Delaware’s high rate of evictions is a leading contributor to the state’s homelessness crisis, according to state housing officials. Before the pandemic, the state had one of the highest eviction rates in the nation with 18,000 eviction cases filed every year.
To help reduce evictions and keep people in their homes, the Delaware State Housing Authority has launched its Housing Outreach and Stability Services program. Through this effort, DSHA selected five community organizations to receive a total of $800,000 in grants to support their existing programs to help residents dealing with housing instability.
These groups know their communities the most, said DSHA’s Kyle Jones-Bey.
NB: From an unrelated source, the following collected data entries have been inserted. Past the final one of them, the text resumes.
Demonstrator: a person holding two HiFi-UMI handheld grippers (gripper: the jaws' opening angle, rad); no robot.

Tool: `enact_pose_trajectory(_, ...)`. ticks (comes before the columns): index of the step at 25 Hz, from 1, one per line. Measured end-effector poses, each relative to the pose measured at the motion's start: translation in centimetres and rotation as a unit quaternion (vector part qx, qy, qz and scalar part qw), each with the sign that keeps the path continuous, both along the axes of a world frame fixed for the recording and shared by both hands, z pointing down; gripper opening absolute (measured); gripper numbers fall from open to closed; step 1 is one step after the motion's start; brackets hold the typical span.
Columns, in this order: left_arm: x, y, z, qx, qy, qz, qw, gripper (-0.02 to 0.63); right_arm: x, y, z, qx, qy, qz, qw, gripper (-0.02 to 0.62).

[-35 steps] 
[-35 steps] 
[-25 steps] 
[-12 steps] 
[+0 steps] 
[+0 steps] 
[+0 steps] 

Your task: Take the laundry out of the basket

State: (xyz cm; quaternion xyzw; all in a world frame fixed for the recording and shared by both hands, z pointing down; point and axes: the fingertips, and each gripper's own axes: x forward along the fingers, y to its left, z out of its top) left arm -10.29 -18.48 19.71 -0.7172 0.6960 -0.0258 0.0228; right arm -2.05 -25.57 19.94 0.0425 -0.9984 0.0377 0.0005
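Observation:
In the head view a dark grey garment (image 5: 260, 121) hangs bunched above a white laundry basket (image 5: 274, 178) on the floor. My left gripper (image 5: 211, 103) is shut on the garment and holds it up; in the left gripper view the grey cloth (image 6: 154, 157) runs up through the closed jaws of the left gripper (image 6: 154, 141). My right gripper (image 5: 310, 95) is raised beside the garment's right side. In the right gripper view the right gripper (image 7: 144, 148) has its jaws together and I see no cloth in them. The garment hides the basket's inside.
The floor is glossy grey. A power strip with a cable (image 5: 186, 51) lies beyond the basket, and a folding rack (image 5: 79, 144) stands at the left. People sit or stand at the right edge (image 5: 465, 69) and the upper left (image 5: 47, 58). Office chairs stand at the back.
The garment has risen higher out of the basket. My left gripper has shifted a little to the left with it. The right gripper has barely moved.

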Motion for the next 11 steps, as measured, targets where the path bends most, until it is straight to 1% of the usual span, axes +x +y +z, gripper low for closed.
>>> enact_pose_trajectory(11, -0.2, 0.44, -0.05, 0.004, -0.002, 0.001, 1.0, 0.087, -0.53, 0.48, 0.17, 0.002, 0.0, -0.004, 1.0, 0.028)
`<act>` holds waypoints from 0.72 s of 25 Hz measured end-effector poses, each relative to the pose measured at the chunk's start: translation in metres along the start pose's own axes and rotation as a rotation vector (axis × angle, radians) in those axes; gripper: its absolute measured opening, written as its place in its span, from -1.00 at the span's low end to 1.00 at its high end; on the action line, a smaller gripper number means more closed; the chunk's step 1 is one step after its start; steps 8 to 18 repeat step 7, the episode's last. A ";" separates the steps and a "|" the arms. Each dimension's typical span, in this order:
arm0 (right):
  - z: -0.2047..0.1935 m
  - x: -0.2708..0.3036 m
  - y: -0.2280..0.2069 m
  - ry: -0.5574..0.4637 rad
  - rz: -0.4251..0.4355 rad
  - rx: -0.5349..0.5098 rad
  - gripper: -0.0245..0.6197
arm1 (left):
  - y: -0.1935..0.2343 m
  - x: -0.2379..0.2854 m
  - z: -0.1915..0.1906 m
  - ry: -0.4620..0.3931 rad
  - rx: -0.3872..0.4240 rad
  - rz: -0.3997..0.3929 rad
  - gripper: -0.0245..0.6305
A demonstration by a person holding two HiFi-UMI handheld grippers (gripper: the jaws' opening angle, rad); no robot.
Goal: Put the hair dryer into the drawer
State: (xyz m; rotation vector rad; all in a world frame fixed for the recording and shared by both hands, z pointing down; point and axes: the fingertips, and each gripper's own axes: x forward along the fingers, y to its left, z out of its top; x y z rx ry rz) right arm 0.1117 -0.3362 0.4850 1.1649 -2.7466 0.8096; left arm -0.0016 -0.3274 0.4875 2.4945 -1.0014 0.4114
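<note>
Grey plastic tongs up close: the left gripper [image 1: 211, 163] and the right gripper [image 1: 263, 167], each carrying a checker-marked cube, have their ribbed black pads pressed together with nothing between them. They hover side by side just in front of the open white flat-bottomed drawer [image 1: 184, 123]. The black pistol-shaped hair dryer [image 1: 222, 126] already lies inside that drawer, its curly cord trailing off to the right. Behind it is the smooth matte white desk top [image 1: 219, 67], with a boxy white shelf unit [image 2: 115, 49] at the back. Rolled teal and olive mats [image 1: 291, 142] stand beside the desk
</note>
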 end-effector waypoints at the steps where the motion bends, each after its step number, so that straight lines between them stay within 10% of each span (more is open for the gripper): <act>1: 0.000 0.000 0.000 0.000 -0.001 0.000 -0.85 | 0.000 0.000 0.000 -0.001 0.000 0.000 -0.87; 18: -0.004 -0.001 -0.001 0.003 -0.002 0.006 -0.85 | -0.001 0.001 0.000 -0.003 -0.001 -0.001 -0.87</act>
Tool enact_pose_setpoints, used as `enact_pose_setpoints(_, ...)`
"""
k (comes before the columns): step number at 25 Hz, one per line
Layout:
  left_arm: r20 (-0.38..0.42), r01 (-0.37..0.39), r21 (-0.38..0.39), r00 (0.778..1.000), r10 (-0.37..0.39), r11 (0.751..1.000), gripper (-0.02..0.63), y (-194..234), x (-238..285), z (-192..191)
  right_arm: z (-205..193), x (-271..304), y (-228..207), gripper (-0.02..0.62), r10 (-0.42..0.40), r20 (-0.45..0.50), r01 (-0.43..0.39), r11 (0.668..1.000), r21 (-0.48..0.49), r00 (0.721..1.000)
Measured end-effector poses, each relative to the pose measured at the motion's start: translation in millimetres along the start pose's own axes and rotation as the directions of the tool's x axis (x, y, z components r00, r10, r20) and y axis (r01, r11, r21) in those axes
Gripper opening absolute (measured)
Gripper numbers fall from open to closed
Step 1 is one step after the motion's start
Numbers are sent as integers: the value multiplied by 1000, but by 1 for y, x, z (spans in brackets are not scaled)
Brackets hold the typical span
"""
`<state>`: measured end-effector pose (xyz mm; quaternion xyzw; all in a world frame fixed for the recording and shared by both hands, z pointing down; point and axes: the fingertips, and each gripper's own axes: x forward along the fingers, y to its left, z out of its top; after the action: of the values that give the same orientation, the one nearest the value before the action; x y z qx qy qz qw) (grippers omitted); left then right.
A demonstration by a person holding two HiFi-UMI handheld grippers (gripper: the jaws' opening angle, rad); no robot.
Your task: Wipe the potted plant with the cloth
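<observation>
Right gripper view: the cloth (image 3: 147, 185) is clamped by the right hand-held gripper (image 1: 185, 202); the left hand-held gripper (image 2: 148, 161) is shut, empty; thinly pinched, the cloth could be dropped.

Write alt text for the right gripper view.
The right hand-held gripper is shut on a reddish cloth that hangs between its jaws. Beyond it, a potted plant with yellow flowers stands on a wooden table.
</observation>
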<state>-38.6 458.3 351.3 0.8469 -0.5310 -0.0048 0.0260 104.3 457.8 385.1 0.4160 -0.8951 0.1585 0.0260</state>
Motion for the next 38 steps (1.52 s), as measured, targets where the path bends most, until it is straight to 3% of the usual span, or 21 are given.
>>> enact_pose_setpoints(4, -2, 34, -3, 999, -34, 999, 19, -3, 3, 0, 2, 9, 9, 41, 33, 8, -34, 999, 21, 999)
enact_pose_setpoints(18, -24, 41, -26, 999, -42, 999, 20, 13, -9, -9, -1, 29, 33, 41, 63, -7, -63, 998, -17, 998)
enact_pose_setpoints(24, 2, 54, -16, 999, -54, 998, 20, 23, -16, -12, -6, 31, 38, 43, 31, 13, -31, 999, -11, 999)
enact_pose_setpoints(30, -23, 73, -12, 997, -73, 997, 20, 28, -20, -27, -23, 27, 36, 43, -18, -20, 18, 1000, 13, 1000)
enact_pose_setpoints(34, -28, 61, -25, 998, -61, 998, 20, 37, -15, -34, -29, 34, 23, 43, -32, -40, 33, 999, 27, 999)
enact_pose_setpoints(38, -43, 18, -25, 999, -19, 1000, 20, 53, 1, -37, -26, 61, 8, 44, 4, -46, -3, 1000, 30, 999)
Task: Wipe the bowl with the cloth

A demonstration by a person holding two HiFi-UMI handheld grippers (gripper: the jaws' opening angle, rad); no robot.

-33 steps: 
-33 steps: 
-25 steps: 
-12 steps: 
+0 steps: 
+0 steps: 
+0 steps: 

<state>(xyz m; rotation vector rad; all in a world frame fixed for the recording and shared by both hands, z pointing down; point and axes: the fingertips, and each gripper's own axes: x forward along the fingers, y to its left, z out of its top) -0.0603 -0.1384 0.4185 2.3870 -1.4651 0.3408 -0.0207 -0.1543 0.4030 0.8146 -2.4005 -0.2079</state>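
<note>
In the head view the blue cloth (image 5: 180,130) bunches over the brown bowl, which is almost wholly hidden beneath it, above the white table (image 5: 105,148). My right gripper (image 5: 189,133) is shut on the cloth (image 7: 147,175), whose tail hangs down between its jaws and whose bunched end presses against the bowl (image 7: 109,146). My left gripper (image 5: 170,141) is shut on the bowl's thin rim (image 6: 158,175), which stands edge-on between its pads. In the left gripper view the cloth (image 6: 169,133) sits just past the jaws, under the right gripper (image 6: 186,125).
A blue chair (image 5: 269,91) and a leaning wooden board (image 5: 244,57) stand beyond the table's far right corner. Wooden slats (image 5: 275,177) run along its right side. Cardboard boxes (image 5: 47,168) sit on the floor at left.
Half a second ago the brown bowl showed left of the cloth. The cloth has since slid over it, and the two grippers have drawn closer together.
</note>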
“It’s established to basically effect change as far as eviction defense is concerned, but through case management. The case manager would actually work with that person to develop goals, etc., that would prevent them from being housing instable,” Jones-Bey said. “It’s going to allow us to kind of put our hand further in that neighborhood and in these neighborhoods through our partners.”
The program will fund a dedicated outreach specialist and a case manager for each partnering organization to better identify the root causes behind housing instability.
“The case manager will be able to get in deep with that person and figure out what is making them housing-unstable, and then what do we do to fix it,” he said.
It’s designed to create a one-on-one relationship, recognizing that every renter’s situation is different.
“If my housing instability is just that I don’t make enough money to pay my rent so I’m rent burdened, that’s one of them,” Jones-Bey said. “If my housing instability is that I have a mental health issue and I can’t keep a job, then that’s another issue.”
One of the grant money is NeighborGood Partners, an organization with a primary focus on Sussex and Kent county. They offer services such as affordable housing and community development, as well as housing counseling and financial coaching.
NeighborGood Partners executive director Karen Steakman defines stability as individuals feeling safe, secure, and comfortable in their own homes without having to worry about rent.
“If someone’s in a situation where it’s not safe, then we’re going to try to help them address it,” she said. “That may mean getting legal aid involved with either preventing eviction or helping them work with the landlord to make sure the improvements are made.”
Working with the landlord also entails having concrete communication, something Steakman says many people lack confidence in, which is why the organization will hold education events.
“We’ll be certainly hosting some events at the Dover Library certain days of the week, ” she said, in hopes it will help renters feel more educated and confident.